## Goal of the exercise
Give every line below again, exactly as it appears.

Segment Start: Material provided

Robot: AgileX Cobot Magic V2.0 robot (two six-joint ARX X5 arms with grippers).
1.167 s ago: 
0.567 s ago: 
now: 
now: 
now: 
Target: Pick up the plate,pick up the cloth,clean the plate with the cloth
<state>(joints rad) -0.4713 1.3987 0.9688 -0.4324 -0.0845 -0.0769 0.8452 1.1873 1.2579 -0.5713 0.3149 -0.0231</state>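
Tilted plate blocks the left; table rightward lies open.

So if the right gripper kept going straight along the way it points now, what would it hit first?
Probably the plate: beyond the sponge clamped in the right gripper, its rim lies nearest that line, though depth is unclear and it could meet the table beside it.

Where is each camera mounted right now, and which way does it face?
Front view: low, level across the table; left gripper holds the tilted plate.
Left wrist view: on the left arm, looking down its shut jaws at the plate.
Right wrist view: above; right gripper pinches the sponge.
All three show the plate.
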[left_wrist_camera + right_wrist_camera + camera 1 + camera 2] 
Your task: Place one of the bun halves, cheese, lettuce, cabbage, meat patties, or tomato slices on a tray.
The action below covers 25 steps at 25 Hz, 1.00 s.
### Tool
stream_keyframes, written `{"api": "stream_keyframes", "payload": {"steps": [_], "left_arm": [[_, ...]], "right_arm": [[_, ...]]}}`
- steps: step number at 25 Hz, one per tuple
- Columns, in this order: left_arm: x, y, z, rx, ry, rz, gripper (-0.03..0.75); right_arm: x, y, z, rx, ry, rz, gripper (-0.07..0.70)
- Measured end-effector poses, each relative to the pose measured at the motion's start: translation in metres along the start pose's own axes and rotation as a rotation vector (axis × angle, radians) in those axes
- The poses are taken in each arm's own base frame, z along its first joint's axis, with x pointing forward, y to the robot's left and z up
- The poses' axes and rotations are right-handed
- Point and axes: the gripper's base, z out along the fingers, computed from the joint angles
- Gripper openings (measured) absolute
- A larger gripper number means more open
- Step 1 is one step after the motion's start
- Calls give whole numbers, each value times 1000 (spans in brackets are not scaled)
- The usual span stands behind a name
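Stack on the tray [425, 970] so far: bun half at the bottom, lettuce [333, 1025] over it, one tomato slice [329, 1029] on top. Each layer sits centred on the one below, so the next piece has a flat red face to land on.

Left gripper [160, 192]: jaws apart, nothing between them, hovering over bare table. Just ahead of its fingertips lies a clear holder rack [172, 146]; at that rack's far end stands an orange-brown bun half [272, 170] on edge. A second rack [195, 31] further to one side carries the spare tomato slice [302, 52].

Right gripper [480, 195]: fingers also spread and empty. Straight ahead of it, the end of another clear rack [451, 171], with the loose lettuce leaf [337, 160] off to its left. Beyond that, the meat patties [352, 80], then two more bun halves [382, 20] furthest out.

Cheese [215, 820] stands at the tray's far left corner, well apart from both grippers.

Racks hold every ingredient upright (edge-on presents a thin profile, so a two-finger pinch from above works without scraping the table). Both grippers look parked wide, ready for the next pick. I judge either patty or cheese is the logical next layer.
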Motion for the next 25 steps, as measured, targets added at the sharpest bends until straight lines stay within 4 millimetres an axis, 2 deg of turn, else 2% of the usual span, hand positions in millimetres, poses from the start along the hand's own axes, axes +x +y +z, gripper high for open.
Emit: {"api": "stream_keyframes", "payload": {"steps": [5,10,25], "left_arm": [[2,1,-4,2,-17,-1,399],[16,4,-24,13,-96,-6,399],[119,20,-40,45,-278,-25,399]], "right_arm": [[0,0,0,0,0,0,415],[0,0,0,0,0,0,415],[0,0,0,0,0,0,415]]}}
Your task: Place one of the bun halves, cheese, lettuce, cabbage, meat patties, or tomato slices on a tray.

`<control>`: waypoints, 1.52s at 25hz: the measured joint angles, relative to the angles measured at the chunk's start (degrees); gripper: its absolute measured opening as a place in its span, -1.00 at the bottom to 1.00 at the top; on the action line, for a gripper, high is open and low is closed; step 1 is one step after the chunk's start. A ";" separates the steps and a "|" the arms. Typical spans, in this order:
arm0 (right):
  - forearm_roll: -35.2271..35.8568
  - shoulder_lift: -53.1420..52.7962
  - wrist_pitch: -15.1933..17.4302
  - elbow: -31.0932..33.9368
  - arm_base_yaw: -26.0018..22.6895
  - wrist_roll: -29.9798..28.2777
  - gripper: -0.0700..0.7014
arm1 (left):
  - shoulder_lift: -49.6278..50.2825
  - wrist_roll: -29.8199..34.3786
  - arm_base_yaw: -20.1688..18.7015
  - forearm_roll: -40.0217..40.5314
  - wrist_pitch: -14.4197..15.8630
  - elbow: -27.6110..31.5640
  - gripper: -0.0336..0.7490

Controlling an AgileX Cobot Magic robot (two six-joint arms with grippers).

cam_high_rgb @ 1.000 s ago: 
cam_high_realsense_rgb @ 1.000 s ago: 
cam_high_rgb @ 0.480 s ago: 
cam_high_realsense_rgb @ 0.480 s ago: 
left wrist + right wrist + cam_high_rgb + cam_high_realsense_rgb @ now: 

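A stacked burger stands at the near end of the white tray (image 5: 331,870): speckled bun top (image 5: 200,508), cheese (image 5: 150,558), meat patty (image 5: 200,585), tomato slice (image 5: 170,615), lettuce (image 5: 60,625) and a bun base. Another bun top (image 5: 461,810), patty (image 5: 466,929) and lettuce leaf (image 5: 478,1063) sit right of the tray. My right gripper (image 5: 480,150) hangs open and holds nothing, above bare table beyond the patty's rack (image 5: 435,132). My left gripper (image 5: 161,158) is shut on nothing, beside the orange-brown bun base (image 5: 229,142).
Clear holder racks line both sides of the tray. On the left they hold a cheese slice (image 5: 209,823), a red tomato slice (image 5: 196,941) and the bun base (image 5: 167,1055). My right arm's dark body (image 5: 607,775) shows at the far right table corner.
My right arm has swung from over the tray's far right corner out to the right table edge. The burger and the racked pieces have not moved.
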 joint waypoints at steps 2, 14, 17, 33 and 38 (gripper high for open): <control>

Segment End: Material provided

## Worked solution
Robot: AgileX Cobot Magic V2.0 robot (two six-joint ARX X5 arms with grippers).
1.167 s ago: 
0.567 s ago: 
now: 
now: 
now: 
Target: Pick up the plate,pick up the cloth,clean the plate with the cloth
<state>(joints rad) -0.4713 1.3987 0.9688 -0.4324 -0.0845 -0.0769 0.8452 1.1873 1.2579 -0.5713 0.3149 -0.0231</state>
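Tilted plate blocks the left; table rightward lies open.

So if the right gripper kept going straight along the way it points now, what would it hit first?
Probably the plate: beyond the sponge clamped in the right gripper, its rim lies nearest that line, though depth is unclear and it could meet the table beside it.

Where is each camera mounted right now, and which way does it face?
Front view: low, level across the table; left gripper holds the tilted plate.
Left wrist view: on the left arm, looking down its shut jaws at the plate.
Right wrist view: above; right gripper pinches the sponge.
All three show the plate.
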[left_wrist_camera + right_wrist_camera + camera 1 + camera 2] 
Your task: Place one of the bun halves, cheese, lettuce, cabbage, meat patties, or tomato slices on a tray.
The action below covers 25 steps at 25 Hz, 1.00 s.
### Tool
stream_keyframes, written `{"api": "stream_keyframes", "payload": {"steps": [_], "left_arm": [[_, ...]], "right_arm": [[_, ...]]}}`
- steps: step number at 25 Hz, one per tuple
- Columns, in this order: left_arm: x, y, z, rx, ry, rz, gripper (-0.03..0.75); right_arm: x, y, z, rx, ry, rz, gripper (-0.07..0.70)
- Measured end-effector poses, each relative to the pose measured at the motion's start: translation in metres along the start pose's own axes and rotation as a rotation vector (axis × angle, radians) in those axes
- The poses are taken in each arm's own base frame, z along its first joint's axis, with x pointing forward, y to the robot's left and z up
- The poses' axes and rotations are right-handed
- Point and axes: the gripper's base, z out along the fingers, computed from the joint angles
- Gripper openings (measured) absolute
- A larger gripper number means more open
- Step 1 is one step after the motion's start
- Calls give whole numbers, each value times 1000 (spans in brackets are not scaled)
- The usual span stands behind a name
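Stack on the tray [425, 970] so far: bun half at the bottom, lettuce [333, 1025] over it, one tomato slice [329, 1029] on top. Each layer sits centred on the one below, so the next piece has a flat red face to land on.

Left gripper [160, 192]: jaws apart, nothing between them, hovering over bare table. Just ahead of its fingertips lies a clear holder rack [172, 146]; at that rack's far end stands an orange-brown bun half [272, 170] on edge. A second rack [195, 31] further to one side carries the spare tomato slice [302, 52].

Right gripper [480, 195]: fingers also spread and empty. Straight ahead of it, the end of another clear rack [451, 171], with the loose lettuce leaf [337, 160] off to its left. Beyond that, the meat patties [352, 80], then two more bun halves [382, 20] furthest out.

Cheese [215, 820] stands at the tray's far left corner, well apart from both grippers.

Racks hold every ingredient upright (edge-on presents a thin profile, so a two-finger pinch from above works without scraping the table). Both grippers look parked wide, ready for the next pick. I judge either patty or cheese is the logical next layer.
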Motion for the next 25 steps, as measured, targets added at the sharpest bends until straight lines stay within 4 millimetres an axis, 2 deg of turn, else 2% of the usual span, hand positions in millimetres, poses from the start along the hand's own axes, axes +x +y +z, gripper high for open.
Emit: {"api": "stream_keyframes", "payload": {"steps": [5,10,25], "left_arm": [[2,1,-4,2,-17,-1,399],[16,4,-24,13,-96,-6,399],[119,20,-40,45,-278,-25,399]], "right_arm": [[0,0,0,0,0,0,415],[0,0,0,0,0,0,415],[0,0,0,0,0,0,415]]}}
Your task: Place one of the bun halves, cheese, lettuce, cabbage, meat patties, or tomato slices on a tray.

`<control>`: waypoints, 1.52s at 25hz: the measured joint angles, relative to the angles measured at the chunk's start (degrees); gripper: its absolute measured opening as a place in its span, -1.00 at the bottom to 1.00 at the top; on the action line, for a gripper, high is open and low is closed; step 1 is one step after the chunk's start. A ";" separates the steps and a "|" the arms. Typical spans, in this order:
arm0 (right):
  - forearm_roll: -35.2271..35.8568
  - shoulder_lift: -53.1420..52.7962
  - wrist_pitch: -15.1933..17.4302
  - elbow: -31.0932..33.9368
  - arm_base_yaw: -26.0018..22.6895
  - wrist_roll: -29.9798..28.2777
  - gripper: -0.0700..0.7014
arm1 (left):
  - shoulder_lift: -49.6278..50.2825
  - wrist_roll: -29.8199..34.3786
  - arm_base_yaw: -20.1688..18.7015
  - forearm_roll: -40.0217..40.5314
  - wrist_pitch: -14.4197..15.8630
  - elbow: -27.6110..31.5640
  - gripper: -0.0336..0.7490

Controlling an AgileX Cobot Magic robot (two six-joint arms with grippers).

cam_high_rgb @ 1.000 s ago: 
cam_high_realsense_rgb @ 1.000 s ago: 
cam_high_rgb @ 0.480 s ago: 
cam_high_realsense_rgb @ 0.480 s ago: 
left wrist + right wrist + cam_high_rgb + cam_high_realsense_rgb @ now: 

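A stacked burger stands at the near end of the white tray (image 5: 331,870): speckled bun top (image 5: 200,508), cheese (image 5: 150,558), meat patty (image 5: 200,585), tomato slice (image 5: 170,615), lettuce (image 5: 60,625) and a bun base. Another bun top (image 5: 461,810), patty (image 5: 466,929) and lettuce leaf (image 5: 478,1063) sit right of the tray. My right gripper (image 5: 480,150) hangs open and holds nothing, above bare table beyond the patty's rack (image 5: 435,132). My left gripper (image 5: 161,158) is shut on nothing, beside the orange-brown bun base (image 5: 229,142).
Clear holder racks line both sides of the tray. On the left they hold a cheese slice (image 5: 209,823), a red tomato slice (image 5: 196,941) and the bun base (image 5: 167,1055). My right arm's dark body (image 5: 607,775) shows at the far right table corner.
My right arm has swung from over the tray's far right corner out to the right table edge. The burger and the racked pieces have not moved.
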 joint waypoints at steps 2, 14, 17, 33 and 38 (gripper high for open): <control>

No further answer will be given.